He’s going to kill them anyway, Tom thought. No matter what.
It was no good, this killing. All this killing had to stop. He had already explained that to Charley. The Time of the Crossing was too close at hand now. It wasn’t fair to deprive anybody of their chance to go to the stars, now that the Time of the Crossing was almost here.
Charley turned and said, “Stidge—Mujer—”
“Wait,” Tom said. He had to do something, he knew, right now, right this minute. “Here. Here. It’s starting to come on. I feel the rush beginning.”
He had never faked a vision before. He hoped he’d be able to bring it off.
Charley said, “Save it, Tom. We got things to do.”

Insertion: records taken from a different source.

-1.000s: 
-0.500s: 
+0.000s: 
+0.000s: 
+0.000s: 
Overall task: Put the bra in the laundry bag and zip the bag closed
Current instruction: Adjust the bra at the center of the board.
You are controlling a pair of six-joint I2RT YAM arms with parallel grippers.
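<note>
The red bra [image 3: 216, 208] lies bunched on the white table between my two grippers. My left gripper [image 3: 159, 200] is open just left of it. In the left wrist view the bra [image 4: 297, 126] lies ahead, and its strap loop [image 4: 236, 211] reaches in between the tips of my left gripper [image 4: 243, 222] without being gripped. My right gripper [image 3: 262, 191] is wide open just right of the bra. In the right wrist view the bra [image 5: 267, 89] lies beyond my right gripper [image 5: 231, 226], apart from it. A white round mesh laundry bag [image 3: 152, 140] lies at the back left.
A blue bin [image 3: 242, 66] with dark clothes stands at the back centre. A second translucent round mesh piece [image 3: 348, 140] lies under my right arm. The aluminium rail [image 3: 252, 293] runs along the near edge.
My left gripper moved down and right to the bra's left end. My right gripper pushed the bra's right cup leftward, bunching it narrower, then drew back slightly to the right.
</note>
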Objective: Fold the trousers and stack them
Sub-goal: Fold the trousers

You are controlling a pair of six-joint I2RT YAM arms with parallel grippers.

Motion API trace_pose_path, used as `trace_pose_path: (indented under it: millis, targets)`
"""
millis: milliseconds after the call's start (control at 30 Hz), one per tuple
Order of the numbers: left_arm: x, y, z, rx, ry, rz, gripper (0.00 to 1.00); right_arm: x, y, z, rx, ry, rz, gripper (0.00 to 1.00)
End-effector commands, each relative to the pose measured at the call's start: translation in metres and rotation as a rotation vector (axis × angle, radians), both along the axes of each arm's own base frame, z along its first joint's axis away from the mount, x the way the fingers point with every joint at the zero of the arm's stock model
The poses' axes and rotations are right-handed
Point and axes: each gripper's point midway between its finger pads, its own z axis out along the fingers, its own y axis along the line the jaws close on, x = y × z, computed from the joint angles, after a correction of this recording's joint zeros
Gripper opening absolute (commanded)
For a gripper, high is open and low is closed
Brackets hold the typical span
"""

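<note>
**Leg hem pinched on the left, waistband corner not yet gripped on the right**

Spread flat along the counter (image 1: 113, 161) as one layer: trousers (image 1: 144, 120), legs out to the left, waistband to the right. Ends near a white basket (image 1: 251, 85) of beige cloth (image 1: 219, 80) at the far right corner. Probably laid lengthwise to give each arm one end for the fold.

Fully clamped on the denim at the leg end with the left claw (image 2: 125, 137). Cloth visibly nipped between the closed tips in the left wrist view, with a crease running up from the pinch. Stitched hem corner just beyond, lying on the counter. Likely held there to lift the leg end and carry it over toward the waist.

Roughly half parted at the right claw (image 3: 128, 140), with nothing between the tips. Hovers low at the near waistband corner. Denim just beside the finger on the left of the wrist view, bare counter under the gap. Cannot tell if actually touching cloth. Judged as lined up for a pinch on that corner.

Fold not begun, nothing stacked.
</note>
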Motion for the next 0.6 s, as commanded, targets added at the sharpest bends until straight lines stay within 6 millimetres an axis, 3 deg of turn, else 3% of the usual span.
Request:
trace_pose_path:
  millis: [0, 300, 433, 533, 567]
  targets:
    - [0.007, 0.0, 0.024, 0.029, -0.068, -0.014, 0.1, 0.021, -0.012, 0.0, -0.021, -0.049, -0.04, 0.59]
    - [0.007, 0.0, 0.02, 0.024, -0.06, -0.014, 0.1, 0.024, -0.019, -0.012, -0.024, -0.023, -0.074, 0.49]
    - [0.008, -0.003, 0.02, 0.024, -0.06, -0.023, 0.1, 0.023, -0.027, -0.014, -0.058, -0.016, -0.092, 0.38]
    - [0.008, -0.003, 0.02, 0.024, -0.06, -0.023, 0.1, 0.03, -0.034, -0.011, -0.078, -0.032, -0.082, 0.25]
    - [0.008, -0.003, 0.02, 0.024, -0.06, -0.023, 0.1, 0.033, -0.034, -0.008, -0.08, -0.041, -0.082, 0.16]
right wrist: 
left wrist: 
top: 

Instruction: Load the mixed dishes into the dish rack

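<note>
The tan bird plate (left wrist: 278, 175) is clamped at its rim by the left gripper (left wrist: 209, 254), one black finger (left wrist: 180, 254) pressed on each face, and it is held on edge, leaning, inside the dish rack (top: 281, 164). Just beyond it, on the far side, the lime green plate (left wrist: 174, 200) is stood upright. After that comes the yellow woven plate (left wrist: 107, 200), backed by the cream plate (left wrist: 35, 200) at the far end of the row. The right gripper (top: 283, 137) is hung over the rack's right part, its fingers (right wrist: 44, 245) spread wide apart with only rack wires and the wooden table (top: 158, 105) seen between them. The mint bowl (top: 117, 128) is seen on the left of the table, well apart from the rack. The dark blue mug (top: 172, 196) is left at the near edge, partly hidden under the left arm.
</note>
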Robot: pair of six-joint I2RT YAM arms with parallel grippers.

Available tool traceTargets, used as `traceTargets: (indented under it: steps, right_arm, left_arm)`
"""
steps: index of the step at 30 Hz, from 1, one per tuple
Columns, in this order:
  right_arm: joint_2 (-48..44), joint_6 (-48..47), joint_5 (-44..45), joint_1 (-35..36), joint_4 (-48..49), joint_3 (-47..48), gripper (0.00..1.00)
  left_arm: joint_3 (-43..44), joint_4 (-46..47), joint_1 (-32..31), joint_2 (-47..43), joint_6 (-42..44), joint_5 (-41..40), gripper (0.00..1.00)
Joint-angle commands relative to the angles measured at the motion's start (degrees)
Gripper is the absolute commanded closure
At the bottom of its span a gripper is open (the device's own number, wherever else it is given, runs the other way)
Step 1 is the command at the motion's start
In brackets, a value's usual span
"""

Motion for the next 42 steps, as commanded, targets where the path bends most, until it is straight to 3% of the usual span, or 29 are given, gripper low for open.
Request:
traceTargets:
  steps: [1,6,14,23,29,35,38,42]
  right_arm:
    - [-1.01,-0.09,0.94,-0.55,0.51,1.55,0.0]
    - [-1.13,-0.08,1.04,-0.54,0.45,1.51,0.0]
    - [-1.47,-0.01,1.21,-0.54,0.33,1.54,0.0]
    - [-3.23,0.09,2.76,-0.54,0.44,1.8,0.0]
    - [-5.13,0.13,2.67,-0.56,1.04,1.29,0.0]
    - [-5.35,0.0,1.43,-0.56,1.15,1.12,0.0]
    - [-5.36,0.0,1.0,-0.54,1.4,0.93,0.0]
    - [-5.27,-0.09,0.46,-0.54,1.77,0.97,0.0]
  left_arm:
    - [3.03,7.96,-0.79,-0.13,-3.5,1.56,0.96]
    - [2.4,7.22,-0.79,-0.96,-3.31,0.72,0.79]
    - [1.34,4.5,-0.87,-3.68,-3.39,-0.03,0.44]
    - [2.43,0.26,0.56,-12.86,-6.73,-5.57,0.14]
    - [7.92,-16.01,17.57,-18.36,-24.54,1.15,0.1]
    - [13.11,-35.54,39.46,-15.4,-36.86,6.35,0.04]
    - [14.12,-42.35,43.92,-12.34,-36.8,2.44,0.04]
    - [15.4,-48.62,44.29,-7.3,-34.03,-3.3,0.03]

“But this one’s special, what I’m seeing,” he said, begging for time. That was all he could do now, beg for time and hope for something to happen. “The whole sky is moving! You see the stars? They’re drifting around like goldfish up there.” He threw his head back and waved his arms around and tried to look ecstatic, hoping he might somehow bring a real vision on. But nothing was coming. Desperately he said, forcing it, “Can you see the Kusereen princes? They move freely through the Imperium. They don’t need spaceships or anything. It would take too long, getting from world to world by spaceships, but they understand how to make the Crossing, you know? All of them do. They can leave their bodies behind and enter into whatever kind of body the host world has.”
“Tom—”
“This woman here, this Allie. She’s really Zygerone, Charlie. She’s a Blade of the Imperium. And the man, he’s a Kusereen Surveyor. They’re visiting us, preparing us for the Crossing. I can feel their inner presences” Tom felt himself beginning to tremble. He was at the edge of believing his own story. The man and the woman were staring at him, astounded, bewildered. He wanted to wink at them and tell them to go along with everything, but he didn’t dare. Words poured from his lips. “I’ve felt the consciousnesses of these two many times, Charley. She’s a true Fifth Zygerone herself, even though consciously right now she doesn’t really have access to her own identity. They lock it away, so they don’t get into trouble. And him, I can’t even begin to tell you what he is, he’s so powerful in the Kusereen hierarchy. I tell you, we’re in the presence of great beings here. And it could even be that the whole destiny of the human race is going to be settled right out here on this road tonight and—”
“Shit, just listen to him,” Mujer said.
Charley said, “Take him back into the van. Nicholas, Buffalo. Don’t hurt him any, just take him in there, keep him occupied. Go on. Go on, now.”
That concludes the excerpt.